### What is expected
The copy must match the data word for word and contain no pictures.
++++++++++++++++++++
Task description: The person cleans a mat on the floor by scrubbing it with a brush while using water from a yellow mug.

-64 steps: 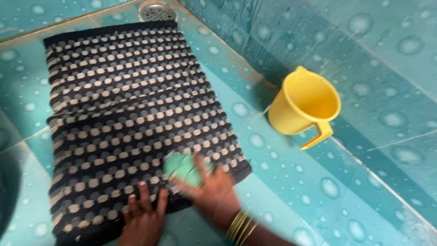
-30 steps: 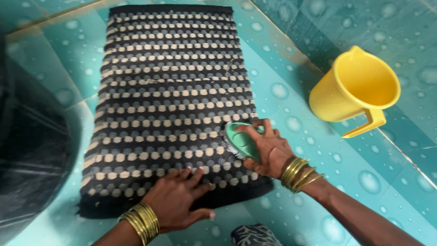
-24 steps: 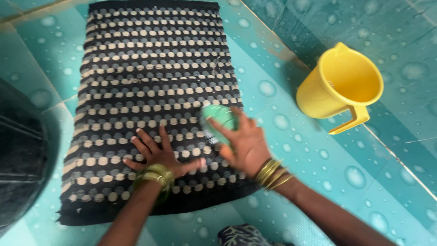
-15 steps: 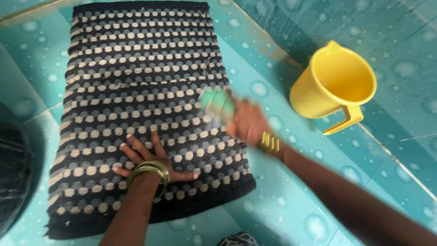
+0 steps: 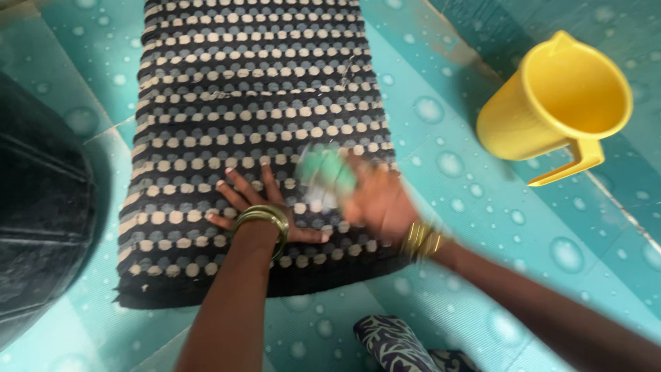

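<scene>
Teal tiled floor (image 5: 447,275); left hand (image 5: 258,203) flat, unclenched on mat (image 5: 255,103); right hand (image 5: 375,200) grasps green scrubber (image 5: 323,172) near mat's right edge.

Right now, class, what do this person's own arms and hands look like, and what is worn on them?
Both forearms are bare, with no sleeves or gloves. The left hand has a stack of thin gold-coloured bangles at the wrist. The right hand, blurred, has similar gold-coloured bangles at its wrist too. No rings can be made out.

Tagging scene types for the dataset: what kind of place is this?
Most likely a bathroom or wash area floor: teal tiles with a droplet pattern, a yellow plastic jug, a big black tub. Right hand scrubs a woven mat with a green brush.
</scene>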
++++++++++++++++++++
### Written answer
Task description: The person cleans a mat on the floor by scrubbing it with a brush while using water from a yellow mug.

-64 steps: 
-30 steps: 
-24 steps: 
-15 steps: 
+0 steps: 

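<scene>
Teal tiled floor (image 5: 447,275); left hand (image 5: 258,203) flat, unclenched on mat (image 5: 255,103); right hand (image 5: 375,200) grasps green scrubber (image 5: 323,172) near mat's right edge.

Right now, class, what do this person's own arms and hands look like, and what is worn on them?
Both forearms are bare, with no sleeves or gloves. The left hand has a stack of thin gold-coloured bangles at the wrist. The right hand, blurred, has similar gold-coloured bangles at its wrist too. No rings can be made out.

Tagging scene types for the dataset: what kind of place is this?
Most likely a bathroom or wash area floor: teal tiles with a droplet pattern, a yellow plastic jug, a big black tub. Right hand scrubs a woven mat with a green brush.
</scene>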

The requested output has been fully supplied.